The main quest of Titan Quest is pretty linear, but there are some other easy-to-find side quests along the way that give experience and a bonus item. There’s certainly enough content in Titan Quest to keep you busy, but the game lacks the freeform feel of other games like Oblivion. Titan Quest certainly tries to coax you along the main path down the game, and the side quests are nothing you can spend all your time on or even access without advancing on the main quest. If you finish a quest, the monsters from that quest can respawn if you go back to the same location later. This is very odd, and it makes the player feel that they have no greater impact on the game’s world. Once you find other villages, you can quickly travel between them using portals, although going back to previous locations isn’t needed much. If you do happen to beat the game, a more difficult version of the game becomes available. You get to keep your hero and do the same quests, but with tougher monsters. Titan Quest keeps you interested in the game because of its difficulty. In a lot of RPGs, I get bored with them after a while because they become either too easy or too hard. Titan Quest is appropriately difficult: the quests are hard, but not too hard where you can’t beat them.
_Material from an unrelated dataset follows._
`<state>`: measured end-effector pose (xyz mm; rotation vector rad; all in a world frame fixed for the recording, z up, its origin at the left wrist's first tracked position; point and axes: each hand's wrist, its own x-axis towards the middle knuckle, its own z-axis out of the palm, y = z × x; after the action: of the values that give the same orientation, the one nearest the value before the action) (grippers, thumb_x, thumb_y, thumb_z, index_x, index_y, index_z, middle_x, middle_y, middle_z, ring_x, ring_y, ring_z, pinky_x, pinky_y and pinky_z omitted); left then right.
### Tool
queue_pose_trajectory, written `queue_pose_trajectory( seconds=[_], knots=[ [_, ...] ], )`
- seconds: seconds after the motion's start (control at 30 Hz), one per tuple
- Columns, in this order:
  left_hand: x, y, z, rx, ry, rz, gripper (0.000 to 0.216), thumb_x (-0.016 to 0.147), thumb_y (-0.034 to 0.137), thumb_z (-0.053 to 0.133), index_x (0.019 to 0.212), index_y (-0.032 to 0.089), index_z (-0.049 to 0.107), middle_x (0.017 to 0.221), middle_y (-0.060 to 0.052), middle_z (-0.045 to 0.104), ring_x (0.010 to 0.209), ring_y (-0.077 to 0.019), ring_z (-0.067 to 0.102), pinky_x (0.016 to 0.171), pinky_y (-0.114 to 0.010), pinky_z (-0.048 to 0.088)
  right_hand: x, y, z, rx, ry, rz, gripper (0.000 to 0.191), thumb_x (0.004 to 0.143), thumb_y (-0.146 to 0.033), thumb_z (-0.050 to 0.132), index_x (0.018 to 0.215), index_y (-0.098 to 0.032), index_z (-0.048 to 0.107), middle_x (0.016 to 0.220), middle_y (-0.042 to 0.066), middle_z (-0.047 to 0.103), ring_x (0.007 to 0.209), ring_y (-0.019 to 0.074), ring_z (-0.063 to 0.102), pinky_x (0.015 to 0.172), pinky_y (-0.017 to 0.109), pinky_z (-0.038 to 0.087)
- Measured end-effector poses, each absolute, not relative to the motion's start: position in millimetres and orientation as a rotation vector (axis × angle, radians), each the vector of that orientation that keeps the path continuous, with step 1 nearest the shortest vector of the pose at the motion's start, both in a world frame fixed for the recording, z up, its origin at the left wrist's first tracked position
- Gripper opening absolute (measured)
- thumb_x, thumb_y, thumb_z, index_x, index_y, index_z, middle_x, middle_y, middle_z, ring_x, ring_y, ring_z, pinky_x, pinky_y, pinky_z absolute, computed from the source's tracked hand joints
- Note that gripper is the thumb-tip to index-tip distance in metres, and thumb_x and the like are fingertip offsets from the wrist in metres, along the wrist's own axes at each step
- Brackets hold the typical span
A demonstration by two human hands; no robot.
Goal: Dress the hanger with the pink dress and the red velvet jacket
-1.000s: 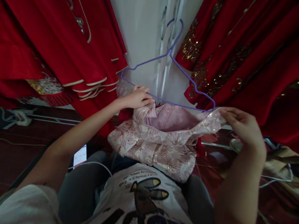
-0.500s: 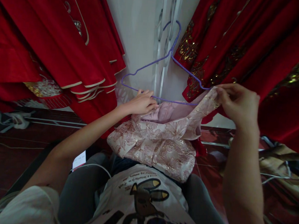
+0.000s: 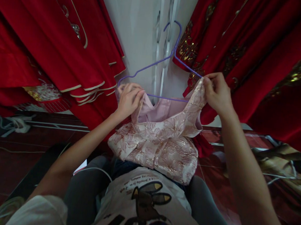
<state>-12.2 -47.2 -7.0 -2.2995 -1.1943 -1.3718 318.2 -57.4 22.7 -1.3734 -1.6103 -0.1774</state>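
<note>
A pink brocade dress point(image 3: 162, 128) with a gold floral pattern and a pale pink lining lies across my lap. Its neckline is spread around a purple wire hanger point(image 3: 156, 62), whose hook points up and away from me. My left hand point(image 3: 129, 99) is closed on the dress's left shoulder strap, close to the hanger's left end. On the other side, my right hand point(image 3: 218, 93) pinches the right strap, which sits over the hanger's right arm. The right end of the hanger is hidden by the strap and fingers.
Red garments with pale trim point(image 3: 93, 54) hang at the left, and red garments with gold sequins point(image 3: 235, 60) hang at the right. Between them stands a white cabinet point(image 3: 135, 30) with metal handles. A metal rail point(image 3: 60, 125) runs low across the floor, and a white cable point(image 3: 96, 167) crosses my thigh.
My left hand has moved left from the hanger's lower bar to its left end, raising the left strap. My right hand has shifted left and up, with the right strap further along the hanger.
</note>
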Motion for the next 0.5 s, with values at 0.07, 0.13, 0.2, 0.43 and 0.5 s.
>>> queue_pose_trajectory(
  seconds=[0.07, 0.13, 0.2, 0.43, 0.5],
  knots=[
    [-39, -45, -8, -2.115, -1.336, -1.415, 0.034, 0.099, 0.04, 0.039, 0.084, 0.02, 0.063, 0.089, -0.003, 0.064, 0.094, -0.019, 0.058, 0.099, -0.04, 0.032, 322, -56, 23, -1.353, -1.605, -0.201, 0.023, 0.096, -0.036, 0.046, 0.109, -0.022, 0.058, 0.094, 0.006, 0.067, 0.08, 0.0162, 0.061, 0.077, 0.03, 0.044],
    [-67, -38, -9, -1.994, -1.482, -1.439, 0.036, 0.098, 0.042, 0.039, 0.08, 0.019, 0.061, 0.079, -0.002, 0.062, 0.084, -0.018, 0.057, 0.091, -0.035, 0.037, 324, -54, 25, -1.341, -1.599, -0.211, 0.023, 0.096, -0.036, 0.046, 0.108, -0.021, 0.059, 0.091, 0.005, 0.066, 0.078, 0.0156, 0.06, 0.076, 0.029, 0.044],
    [-91, -29, -13, -2.043, -1.597, -1.4, 0.039, 0.096, 0.044, 0.04, 0.076, 0.018, 0.061, 0.069, -0.001, 0.059, 0.072, -0.0164, 0.055, 0.077, -0.03, 0.04, 325, -53, 27, -1.33, -1.59, -0.205, 0.023, 0.096, -0.036, 0.046, 0.108, -0.021, 0.059, 0.09, 0.005, 0.066, 0.076, 0.0152, 0.059, 0.073, 0.028, 0.044],
    [-120, 0, -31, -2.275, -1.811, -1.421, 0.041, 0.09, 0.047, 0.043, 0.07, 0.017, 0.061, 0.062, -0.001, 0.059, 0.061, -0.0146, 0.052, 0.058, -0.024, 0.037, 321, -56, 31, -1.358, -1.577, -0.174, 0.018, 0.095, -0.032, 0.049, 0.105, -0.022, 0.059, 0.089, 0.004, 0.067, 0.077, 0.0145, 0.06, 0.07, 0.026, 0.043],
    [-118, -1, -31, -2.279, -1.786, -1.505, 0.038, 0.09, 0.046, 0.044, 0.074, 0.016, 0.062, 0.065, -0.001, 0.06, 0.063, -0.0144, 0.053, 0.06, -0.023, 0.038, 320, -58, 32, -1.352, -1.588, -0.195, 0.018, 0.095, -0.033, 0.048, 0.105, -0.022, 0.059, 0.089, 0.004, 0.066, 0.076, 0.0152, 0.06, 0.072, 0.027, 0.043]
  ],
)
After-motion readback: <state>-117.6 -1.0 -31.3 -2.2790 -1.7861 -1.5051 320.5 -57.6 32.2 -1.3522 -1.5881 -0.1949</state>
Tackling a quest using a different approach is usually the best way to completing that tricky mission, which is almost a strategy-like approach to the game.

I’m not a huge fan of role-playing games, but I do like Titan Quest. The game combines an exceptional mastery/skill system, proper difficulty, awesome graphics, and multiplayer into a fun package. There are a couple of odd things about the game, but nothing that ruins the gameplay. The flexibility of the game, including the 36 classes and the map editor, should result in Titan Quest having more staying power than your typical action RPG. The setting of the game is also pretty unique, and although you tend to forget you’re in ancient Greece at times, the overall presentation of Titan Quest is first-class. A little bit more freedom in the main campaign would be appreciated, especially for subsequent characters you’ve created, but it’s still an enjoyable game. The role-playing game has been seeing a sort of renaissance lately, and Titan Quest continues this rebirth with an engaging experience.